(Assigned task)
Return every line of the data below that includes the string "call".

--- Records for the exercise ---

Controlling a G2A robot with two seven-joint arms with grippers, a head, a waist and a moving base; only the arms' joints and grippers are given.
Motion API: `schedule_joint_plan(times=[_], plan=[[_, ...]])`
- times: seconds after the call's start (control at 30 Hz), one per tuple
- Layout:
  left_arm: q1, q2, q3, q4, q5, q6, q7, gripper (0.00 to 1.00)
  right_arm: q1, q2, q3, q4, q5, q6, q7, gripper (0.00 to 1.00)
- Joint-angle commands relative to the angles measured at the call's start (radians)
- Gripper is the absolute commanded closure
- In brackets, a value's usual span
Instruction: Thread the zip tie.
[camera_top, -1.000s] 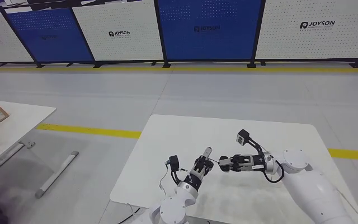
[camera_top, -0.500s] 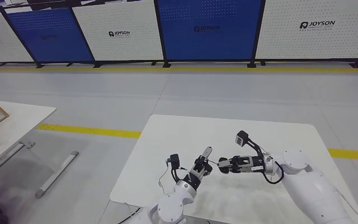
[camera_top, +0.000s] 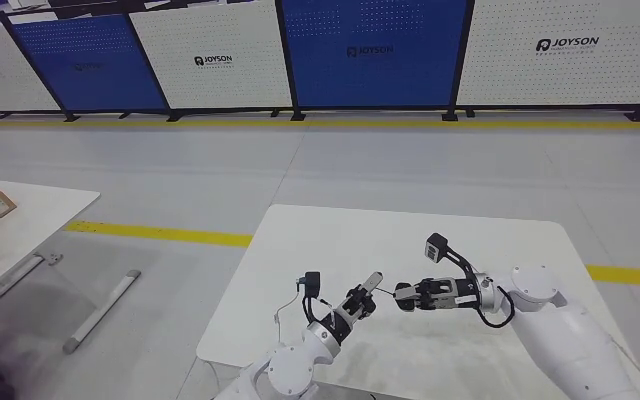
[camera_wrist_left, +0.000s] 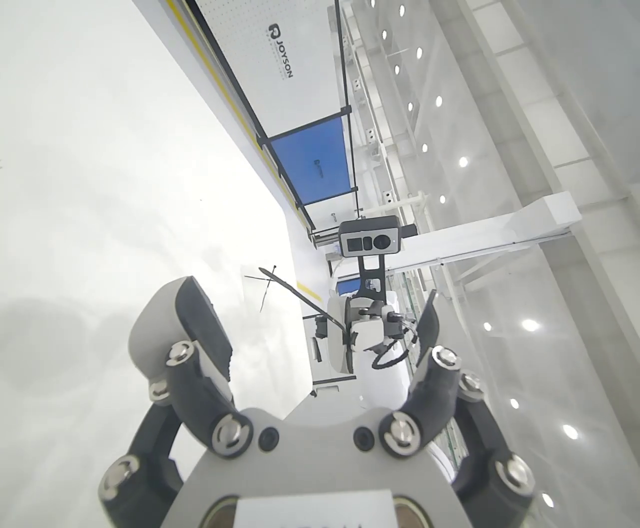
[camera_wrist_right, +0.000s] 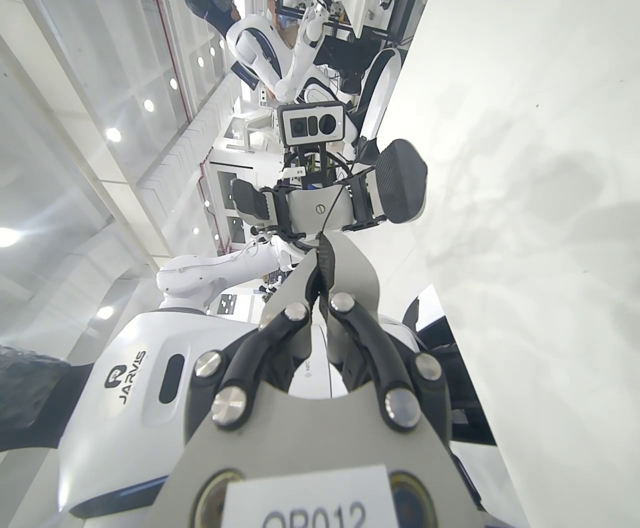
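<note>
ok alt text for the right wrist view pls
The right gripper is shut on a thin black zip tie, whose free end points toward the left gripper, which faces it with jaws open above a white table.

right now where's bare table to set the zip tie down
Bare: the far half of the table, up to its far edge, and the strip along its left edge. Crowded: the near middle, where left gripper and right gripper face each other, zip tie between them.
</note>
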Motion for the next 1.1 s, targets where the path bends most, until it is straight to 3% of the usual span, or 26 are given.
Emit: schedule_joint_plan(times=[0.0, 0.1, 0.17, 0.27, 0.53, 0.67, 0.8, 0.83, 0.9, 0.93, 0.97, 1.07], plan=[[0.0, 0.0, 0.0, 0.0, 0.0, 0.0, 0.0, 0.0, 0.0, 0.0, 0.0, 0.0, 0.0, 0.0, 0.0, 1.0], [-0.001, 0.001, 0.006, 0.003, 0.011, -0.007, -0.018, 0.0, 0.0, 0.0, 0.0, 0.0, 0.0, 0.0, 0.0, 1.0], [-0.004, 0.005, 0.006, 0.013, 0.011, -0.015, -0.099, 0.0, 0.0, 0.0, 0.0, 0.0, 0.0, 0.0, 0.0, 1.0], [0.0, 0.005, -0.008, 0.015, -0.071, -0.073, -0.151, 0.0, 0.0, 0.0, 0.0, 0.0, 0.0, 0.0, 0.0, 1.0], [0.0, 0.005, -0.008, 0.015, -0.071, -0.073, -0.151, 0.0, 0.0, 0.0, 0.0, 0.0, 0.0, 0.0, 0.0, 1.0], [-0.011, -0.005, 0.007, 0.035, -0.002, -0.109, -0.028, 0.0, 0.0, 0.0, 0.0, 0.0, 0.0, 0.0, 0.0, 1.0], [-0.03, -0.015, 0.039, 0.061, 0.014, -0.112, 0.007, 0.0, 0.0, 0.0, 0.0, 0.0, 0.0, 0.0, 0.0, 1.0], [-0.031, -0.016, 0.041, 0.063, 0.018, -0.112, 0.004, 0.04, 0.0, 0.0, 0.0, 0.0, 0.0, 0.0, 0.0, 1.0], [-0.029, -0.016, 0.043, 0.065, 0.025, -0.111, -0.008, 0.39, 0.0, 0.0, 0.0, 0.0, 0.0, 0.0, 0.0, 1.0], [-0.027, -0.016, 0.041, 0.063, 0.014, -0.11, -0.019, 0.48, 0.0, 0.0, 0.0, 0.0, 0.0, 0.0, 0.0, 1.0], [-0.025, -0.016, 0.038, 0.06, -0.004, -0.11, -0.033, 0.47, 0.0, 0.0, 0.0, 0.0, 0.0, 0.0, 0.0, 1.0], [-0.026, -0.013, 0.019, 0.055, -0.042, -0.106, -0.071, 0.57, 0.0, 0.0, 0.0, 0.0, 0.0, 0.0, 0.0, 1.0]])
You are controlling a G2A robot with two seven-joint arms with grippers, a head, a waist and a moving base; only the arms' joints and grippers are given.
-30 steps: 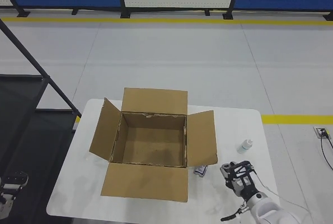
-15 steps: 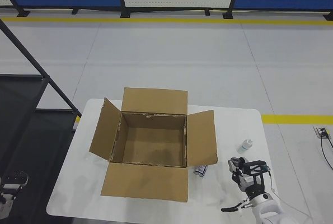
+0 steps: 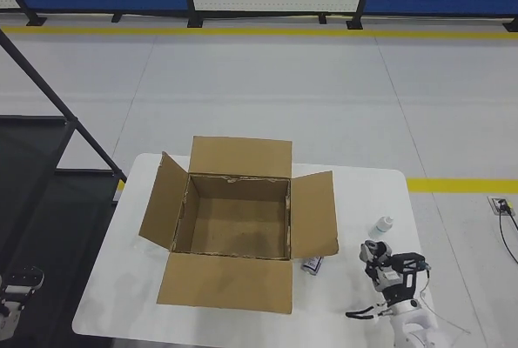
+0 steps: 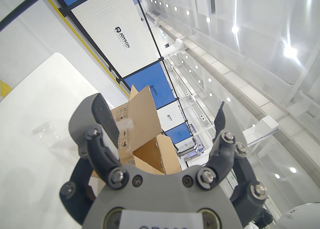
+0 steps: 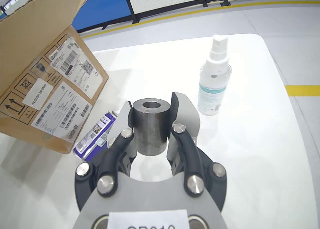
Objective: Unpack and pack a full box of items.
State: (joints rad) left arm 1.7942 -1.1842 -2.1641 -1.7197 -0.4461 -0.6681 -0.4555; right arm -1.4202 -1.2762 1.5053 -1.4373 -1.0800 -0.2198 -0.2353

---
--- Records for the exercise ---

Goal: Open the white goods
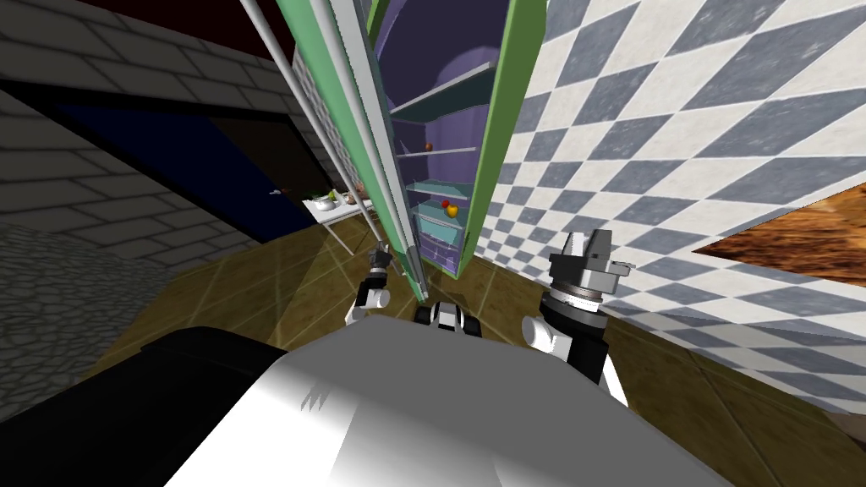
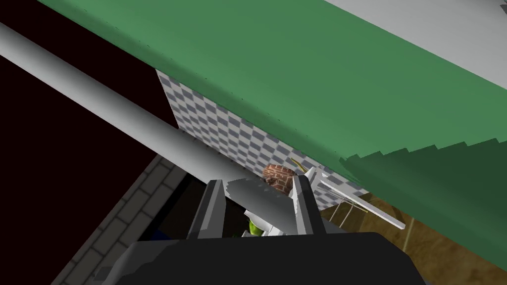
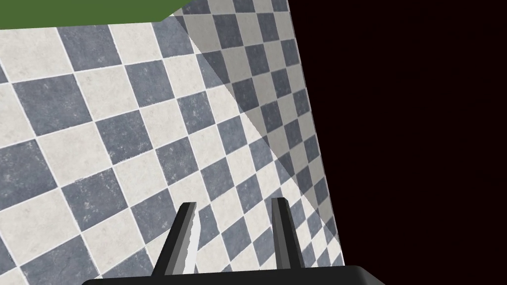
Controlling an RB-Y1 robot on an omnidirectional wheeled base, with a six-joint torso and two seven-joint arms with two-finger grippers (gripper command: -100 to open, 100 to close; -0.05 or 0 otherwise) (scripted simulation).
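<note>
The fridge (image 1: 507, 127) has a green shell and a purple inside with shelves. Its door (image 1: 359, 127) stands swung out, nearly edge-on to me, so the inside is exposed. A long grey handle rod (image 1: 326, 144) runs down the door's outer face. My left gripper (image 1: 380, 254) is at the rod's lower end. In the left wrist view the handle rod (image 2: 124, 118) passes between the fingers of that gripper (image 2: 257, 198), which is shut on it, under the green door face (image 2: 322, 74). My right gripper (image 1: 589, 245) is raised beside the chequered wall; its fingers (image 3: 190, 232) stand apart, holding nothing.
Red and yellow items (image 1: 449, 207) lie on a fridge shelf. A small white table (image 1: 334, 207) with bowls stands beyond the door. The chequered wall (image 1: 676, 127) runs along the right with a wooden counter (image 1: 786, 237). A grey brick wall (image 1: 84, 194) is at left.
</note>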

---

(Result)
- times: seconds after the call's start (control at 30 Hz), one per tuple
- Joint-angle commands relative to the angles measured at the call's start (radians)

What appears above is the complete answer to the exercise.